▶ **Task**: Please write out the data exactly, line by line.

● ● ● ●

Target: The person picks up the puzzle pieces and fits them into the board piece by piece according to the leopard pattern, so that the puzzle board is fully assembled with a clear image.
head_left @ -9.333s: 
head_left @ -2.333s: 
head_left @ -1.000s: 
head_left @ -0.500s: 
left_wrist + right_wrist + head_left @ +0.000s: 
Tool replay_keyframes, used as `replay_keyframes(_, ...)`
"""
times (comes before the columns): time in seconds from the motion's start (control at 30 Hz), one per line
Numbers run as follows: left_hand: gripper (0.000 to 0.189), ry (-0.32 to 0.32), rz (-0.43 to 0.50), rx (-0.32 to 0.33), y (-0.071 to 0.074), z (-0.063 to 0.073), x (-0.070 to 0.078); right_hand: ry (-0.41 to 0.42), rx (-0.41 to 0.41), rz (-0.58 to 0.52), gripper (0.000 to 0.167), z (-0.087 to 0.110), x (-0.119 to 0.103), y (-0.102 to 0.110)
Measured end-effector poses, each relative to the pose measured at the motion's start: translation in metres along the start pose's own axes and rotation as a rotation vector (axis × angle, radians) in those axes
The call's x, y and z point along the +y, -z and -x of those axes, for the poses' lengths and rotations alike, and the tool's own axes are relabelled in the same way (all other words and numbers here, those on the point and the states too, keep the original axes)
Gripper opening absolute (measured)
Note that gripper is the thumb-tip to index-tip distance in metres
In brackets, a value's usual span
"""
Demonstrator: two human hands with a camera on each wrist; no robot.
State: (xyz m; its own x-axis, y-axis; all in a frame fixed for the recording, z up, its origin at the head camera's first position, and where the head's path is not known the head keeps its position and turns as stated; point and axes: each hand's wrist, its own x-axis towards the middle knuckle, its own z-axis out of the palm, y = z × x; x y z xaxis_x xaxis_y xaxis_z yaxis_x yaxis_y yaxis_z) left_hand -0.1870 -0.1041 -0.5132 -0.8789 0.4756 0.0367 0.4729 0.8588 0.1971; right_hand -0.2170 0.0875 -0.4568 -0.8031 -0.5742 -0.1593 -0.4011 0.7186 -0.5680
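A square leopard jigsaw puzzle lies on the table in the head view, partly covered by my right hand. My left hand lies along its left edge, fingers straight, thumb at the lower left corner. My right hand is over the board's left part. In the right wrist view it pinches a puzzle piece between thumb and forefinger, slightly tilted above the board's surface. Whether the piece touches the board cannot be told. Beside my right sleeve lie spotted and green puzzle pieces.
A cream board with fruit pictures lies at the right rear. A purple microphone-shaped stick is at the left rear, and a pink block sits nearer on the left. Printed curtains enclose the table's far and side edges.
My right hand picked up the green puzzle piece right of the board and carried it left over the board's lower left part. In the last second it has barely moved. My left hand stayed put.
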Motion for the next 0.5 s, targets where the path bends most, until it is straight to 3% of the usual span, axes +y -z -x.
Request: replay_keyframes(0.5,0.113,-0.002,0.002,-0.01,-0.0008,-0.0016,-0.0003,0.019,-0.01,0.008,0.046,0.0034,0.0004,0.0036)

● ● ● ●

▶ **Answer to this exercise**:
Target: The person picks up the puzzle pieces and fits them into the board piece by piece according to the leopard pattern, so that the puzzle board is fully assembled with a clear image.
head_left @ -9.333s: 
head_left @ -2.333s: 
head_left @ -1.000s: 
head_left @ -0.500s: 
left_wrist + right_wrist + head_left @ +0.000s: 
Tool replay_keyframes, used as `replay_keyframes(_, ...)`
"""
times (comes before the columns): time in seconds from the motion's start (control at 30 Hz), one per line
Numbers run as follows: left_hand: gripper (0.000 to 0.189), ry (-0.32 to 0.32), rz (-0.43 to 0.50), rx (-0.32 to 0.33), y (-0.071 to 0.074), z (-0.063 to 0.073), x (-0.070 to 0.078); right_hand: ry (-0.41 to 0.42), rx (-0.41 to 0.41), rz (-0.58 to 0.52), gripper (0.000 to 0.167), z (-0.087 to 0.110), x (-0.119 to 0.103), y (-0.102 to 0.110)
Measured end-effector poses, each relative to the pose measured at the motion's start: translation in metres along the start pose's own axes and rotation as a rotation vector (axis × angle, radians) in those axes
The call's x, y and z point along the +y, -z and -x of those axes, for the poses' lengths and rotations alike, and the tool's own axes are relabelled in the same way (all other words and numbers here, those on the point and the states too, keep the original axes)
Gripper opening absolute (measured)
Note that gripper is the thumb-tip to index-tip distance in metres
In brackets, a value's usual span
"""
Demonstrator: two human hands with a camera on each wrist; no robot.
State: (xyz m; its own x-axis, y-axis; all in a frame fixed for the recording, z up, its origin at the head camera's first position, and where the head's path is not known the head keeps its position and turns as stated; point and axes: each hand's wrist, its own x-axis towards the middle knuckle, its own z-axis out of the palm, y = z × x; x y z xaxis_x xaxis_y xaxis_z yaxis_x yaxis_y yaxis_z) left_hand -0.1870 -0.1041 -0.5132 -0.8789 0.4756 0.0367 0.4729 0.8588 0.1971; right_hand -0.2170 0.0875 -0.4568 -0.8031 -0.5742 -0.1593 -0.4011 0.7186 -0.5680
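A square leopard jigsaw puzzle lies on the table in the head view, partly covered by my right hand. My left hand lies along its left edge, fingers straight, thumb at the lower left corner. My right hand is over the board's left part. In the right wrist view it pinches a puzzle piece between thumb and forefinger, slightly tilted above the board's surface. Whether the piece touches the board cannot be told. Beside my right sleeve lie spotted and green puzzle pieces.
A cream board with fruit pictures lies at the right rear. A purple microphone-shaped stick is at the left rear, and a pink block sits nearer on the left. Printed curtains enclose the table's far and side edges.
My right hand picked up the green puzzle piece right of the board and carried it left over the board's lower left part. In the last second it has barely moved. My left hand stayed put.
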Motion for the next 0.5 s, targets where the path bends most, until it is straight to 3% of the usual span, axes +y -z -x.
Request: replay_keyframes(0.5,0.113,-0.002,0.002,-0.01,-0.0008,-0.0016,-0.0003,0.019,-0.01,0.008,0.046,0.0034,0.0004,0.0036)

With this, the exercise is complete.